La semaine passée fut placée sous le signe de la chaleur de l'été et les orages qui se préparent pour le lendemain n'ont rien de rassurant... Mais, ce soir, c'est encore une belle nuit étoilée qui se prépare à Fourvière avec, au loin, quelques nuages luttant pour s'imposer et des feux d'artifice tirés depuis quelques bourgades de Rhône-Alpes...
Beaucoup d'artistes ne dédaignent pas la lumière. Certains n'ont pas peur de l'ombre, non plus. Surexposé, illuminé et quasiment enluminé même après les années Blur, Damon Albarn se devait de changer d'air... Ce fut avec Gorillaz ou The Good, The Bad And The Queen qu'il put, enfin, sortir de la britpop, rasséréné pour se diriger vers un univers musical protéiforme et plus calme où le rock se mêle avec le rap, la pop avec le hip-hop et l'Europe avec l'Afrique. Après une escapade, ô combien importante au Congo et à Kinshassa, Damon Albarn n'entend plus la musique comme avant.
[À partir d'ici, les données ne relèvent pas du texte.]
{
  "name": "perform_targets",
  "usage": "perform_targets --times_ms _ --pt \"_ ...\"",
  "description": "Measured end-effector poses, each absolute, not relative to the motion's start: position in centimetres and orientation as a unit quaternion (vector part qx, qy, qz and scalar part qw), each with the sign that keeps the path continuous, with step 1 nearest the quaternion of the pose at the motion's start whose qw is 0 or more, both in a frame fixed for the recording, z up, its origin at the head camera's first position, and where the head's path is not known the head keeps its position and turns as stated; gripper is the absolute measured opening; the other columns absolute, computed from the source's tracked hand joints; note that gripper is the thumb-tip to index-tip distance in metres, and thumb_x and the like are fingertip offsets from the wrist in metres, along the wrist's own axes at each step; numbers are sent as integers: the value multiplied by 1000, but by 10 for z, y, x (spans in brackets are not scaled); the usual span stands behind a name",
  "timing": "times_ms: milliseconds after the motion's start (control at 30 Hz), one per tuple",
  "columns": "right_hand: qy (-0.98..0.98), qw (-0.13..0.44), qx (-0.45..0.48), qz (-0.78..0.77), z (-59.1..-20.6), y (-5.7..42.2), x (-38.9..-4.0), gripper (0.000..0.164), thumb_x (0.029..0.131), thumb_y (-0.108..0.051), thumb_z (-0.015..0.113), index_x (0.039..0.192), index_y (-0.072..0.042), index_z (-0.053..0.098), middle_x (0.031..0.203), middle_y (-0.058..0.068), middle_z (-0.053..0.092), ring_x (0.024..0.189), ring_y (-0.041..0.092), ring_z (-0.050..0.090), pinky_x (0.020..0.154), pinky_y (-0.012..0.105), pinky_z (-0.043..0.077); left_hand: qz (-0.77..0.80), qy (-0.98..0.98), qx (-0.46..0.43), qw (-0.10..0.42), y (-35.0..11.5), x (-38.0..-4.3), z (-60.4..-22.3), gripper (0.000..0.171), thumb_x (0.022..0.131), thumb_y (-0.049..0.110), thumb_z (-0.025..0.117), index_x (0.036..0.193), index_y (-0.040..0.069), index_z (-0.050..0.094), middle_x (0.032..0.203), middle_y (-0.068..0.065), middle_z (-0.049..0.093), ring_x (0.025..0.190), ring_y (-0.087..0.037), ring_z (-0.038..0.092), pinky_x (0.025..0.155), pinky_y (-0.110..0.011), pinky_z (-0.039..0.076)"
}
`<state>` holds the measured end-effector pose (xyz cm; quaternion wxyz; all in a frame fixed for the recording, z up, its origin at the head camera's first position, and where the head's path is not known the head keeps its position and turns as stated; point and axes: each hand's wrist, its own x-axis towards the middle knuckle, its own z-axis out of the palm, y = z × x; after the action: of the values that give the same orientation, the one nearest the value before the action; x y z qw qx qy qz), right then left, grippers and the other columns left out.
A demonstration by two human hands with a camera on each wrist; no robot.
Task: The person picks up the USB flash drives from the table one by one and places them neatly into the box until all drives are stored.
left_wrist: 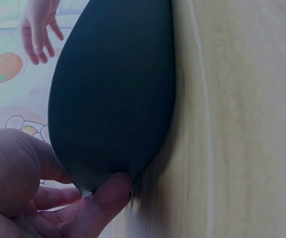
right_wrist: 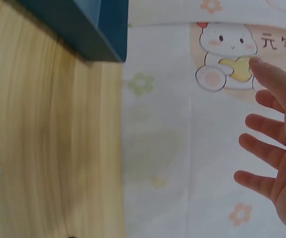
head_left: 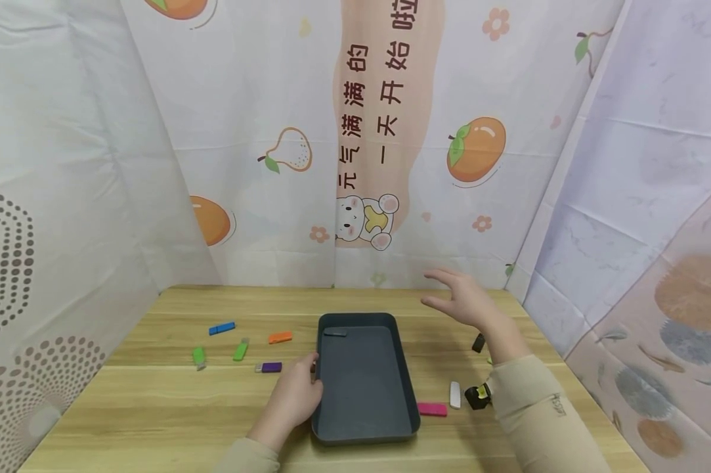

Juana Molina. Derrière ce nom assurant la première partie de Damon Albarn, quasi inconnu sous nos tropiques, se cache une artiste déjà bien aguerrie, née dans les années 60, en Argentine. Bluffant son monde sur scène dans un look de quasi teenager (et accompagnée par deux teenagers ; l'un au clavier et l'autre à la batterie et aux boites à rythme) Juana Molina est une sorcière des sons et des boucles. Entre électro folk et electronica, elle déroule des titres étranges dont les sons semblent s'envoler sur un tapis volant magique, pour ne jamais retomber. Collègue de travail de David Byrne, elle a souvent été comparée à une Björk d'Amérique du Sud... et comme Björk, elle déroute autant qu'elle surprend le public lyonnais.

Mais place à
Damon Albarn, réceptacle et médiateur de nombreux courants musicaux qu'il va mixer, arranger et diriger tel un chef d'orchestre sans frontières. Mêlant du Gorillaz, du The Good, The Bad And The Queen, des projets solos et même des reprises de Blur, la setlist de ce soir est un patchwork des multiples talents et casquettes du prodige altermondialiste du rock. Pour son quatrième passage aux Nuits de Fourvière, Damon Albarn est accompagné d'une formation classique (batterie, guitare rythmique, basse, clavier) interchangeable à souhait, suivant les titres. Après
Everyday Robots ou
Lonely Press Play tirés de son premier album solo, ce ne sont pas moins de trois titres de Gorillaz dont
Tomorrow Comes Today qu’interprètent Damon Albarn et son groupe. Le temps pour l'anglais de discuter avec le public d'un tambourin fétiche acheté quelques dollars et quelques semaines plus tôt en Caroline du Nord dans un « pawn shop »... « Non, pas un sex shop, mademoiselle ! » (rire général dans l'assistance).
Vient ensuite le tour du très jazzy titre de The Good, The Bad And The Queen,
Three Changes. Multi instrumentiste reconnu, Damon Albarn se pose au piano et berce l'assistance pour le très personnel
Photographs (You're Taking Now). Toujours au clavier, il fait résonner des accords clairs, accompagné de riffs éclairs et saturés sur le titre
Kingdom Of Doom. C'est sur la ballade
El Mañana qu'entrent en scène les choristes du groupe, au nombre de six. Un riche tableau impressionniste aux couleurs vives évolue maintenant sur la scène de Fourvière. Après deux réinterprétations de titres de Blur (
Out Of Time et
All Your Life), le rappel que sonnent avec frénésie et une volée de coussins les milliers de spectateurs enchantés du soir, Damon Albarn, jamais avare en communication avec son public, formule le vœu d'un cinquième passage à « Léon », la ville où il aime tant venir et où l'espace proposé résonne si bien sous sa musique...
Clint Eastwood est de la partie. Entonnant les premières mesures sur ce mélodica qu'il tient à la bouche, Damon Albarn surprend une partie du public avec le titre phare de Gorillaz, le groupe « virtuel » créé par Jemmy Hewlett et lui-même. M.anifest, le rappeur tenant le flow sur le morceau, est entré en scène et les ovations du public ne tardent pas ! Résigné à ne pas terminer un show déjà long, Damon Albarn enchaîne avec le très caribéen
Mr Tembo, sous un tapis de coussins lyonnais qui l’empêche presque d'accéder aux pédales de son piano et soutenu par tous les chœurs de son groupe et du public, debout pour la plupart. Debout il va le rester pour deux autres titres,
Don't Get Lost In Heaven et
Heavy Seas Of Love.
Quand un artiste rock, blanc et engagé oublie ses racines musicales et sa culture natale pour endosser celles du monde entier, cela donne Damon Albarn.